| HN Mirror

Y	Hacker News new \| ask \| show \| jobs

by tialaramex 1388 days ago

While researching this comment I read some of the D library documentation and found what I think is probably a docbug at this URL:

https://dlang.org/phobos/std_utf.html#.byUTF

"Throws: UTFException if invalid UTF sequence and useReplacementDchar is set to UseReplacementDchar.yes"

My guess is that this is a mistake and should instead say UseReplacementDchar.no since it makes sense to throw an exception if you can't use U+FFFD here, rather than do both.

Anyway, in my view this is bad the same way the Billion Dollar Mistake is bad, and Rust made the right choice here. Arrays of stuff are great, but they aren't strings. Having to sprinkle "or maybe not" cases all over these libraries because of course these might not really be strings, results in exception fatigue from your developers, which in turn results in lower quality software and more effort for the conscientious developers who stick it out.

D's strings are less stupid than C's (and thus some of the C++ strings) but they're still just arrays which are maybe but maybe not actually text.

3 comments

WalterBright 1388 days ago

Thanks for the bug report.
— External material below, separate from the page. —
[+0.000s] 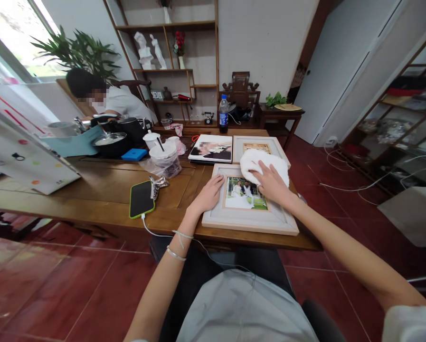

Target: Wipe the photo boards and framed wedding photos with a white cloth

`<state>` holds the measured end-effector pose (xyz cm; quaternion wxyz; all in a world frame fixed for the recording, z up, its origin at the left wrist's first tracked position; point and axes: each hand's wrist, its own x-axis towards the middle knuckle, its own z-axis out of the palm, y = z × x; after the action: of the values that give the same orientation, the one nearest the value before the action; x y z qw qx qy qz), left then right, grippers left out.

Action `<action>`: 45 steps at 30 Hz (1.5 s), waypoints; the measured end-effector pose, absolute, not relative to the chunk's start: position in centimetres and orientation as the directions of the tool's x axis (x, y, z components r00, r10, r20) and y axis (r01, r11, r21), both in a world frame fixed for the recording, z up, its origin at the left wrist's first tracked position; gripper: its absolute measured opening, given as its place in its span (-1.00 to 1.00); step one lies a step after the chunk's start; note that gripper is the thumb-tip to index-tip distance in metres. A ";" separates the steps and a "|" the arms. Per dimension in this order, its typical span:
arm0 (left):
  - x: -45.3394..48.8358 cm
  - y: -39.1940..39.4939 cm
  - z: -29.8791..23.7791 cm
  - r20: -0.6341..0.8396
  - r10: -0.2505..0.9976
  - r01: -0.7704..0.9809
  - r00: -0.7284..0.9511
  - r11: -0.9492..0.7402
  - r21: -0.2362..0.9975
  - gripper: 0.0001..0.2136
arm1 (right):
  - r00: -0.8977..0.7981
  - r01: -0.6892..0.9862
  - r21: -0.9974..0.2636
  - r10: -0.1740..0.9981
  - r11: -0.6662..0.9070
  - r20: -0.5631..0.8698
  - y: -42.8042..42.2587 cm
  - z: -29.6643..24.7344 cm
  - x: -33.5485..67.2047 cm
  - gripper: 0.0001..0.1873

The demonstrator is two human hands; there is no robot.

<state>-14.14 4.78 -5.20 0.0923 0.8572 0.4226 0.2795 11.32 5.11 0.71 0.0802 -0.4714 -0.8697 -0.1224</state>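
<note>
In front of me a pale wooden picture frame [213,217] lies flat near the table's front edge, with a photo [246,194] of people outdoors in its middle. My left hand [210,194] rests on the frame's left border, fingers laid out over it. A fluffy white cloth [251,160] is under my right hand [271,183], whose fingers press it against the frame's upper right part. The cloth hides that corner of the frame and part of a second picture frame [240,142] lying behind. Beside that one is a photo panel [213,148] on a dark base.
A phone [142,199] with a charging cable lies left on the wooden table [106,190]. Past it stand a lidded cup [163,154], a black pot [110,144], a blue bin [73,142] and a bottle [223,114]. Another person [116,97] sits across the table.
</note>
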 end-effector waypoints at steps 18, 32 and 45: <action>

I filed it for you: https://issues.dlang.org/show_bug.cgi?id=23405

Having string be a magic builtin type does not eliminate the problem of dealing with invalid UTF sequences.

Invalid UTF sequences are inherent to the Unicode design, and programmers are left on their own to deal with it. The options are:

1. ignore them

2. use the replacement char

3. throw an exception (or other error indication)

D enables the programmer to pick which they need, on a case by case basis.

link

tialaramex 1379 days ago

> Thanks for the bug report. I filed it for you: https://issues.dlang.org/show_bug.cgi?id=23405

#23405 was resolved as fixed a week ago. It isn't fixed. I guess at least I didn't waste my time filing the bug.

link

tialaramex 1387 days ago

The problem does need solving, but it only needs solving once. D's approach means the programmers needs to make this decisions over, and over, and over again everywhere they have an alleged "string". Or they must track somehow (by convention perhaps?) whether string A is or is not "really" a string.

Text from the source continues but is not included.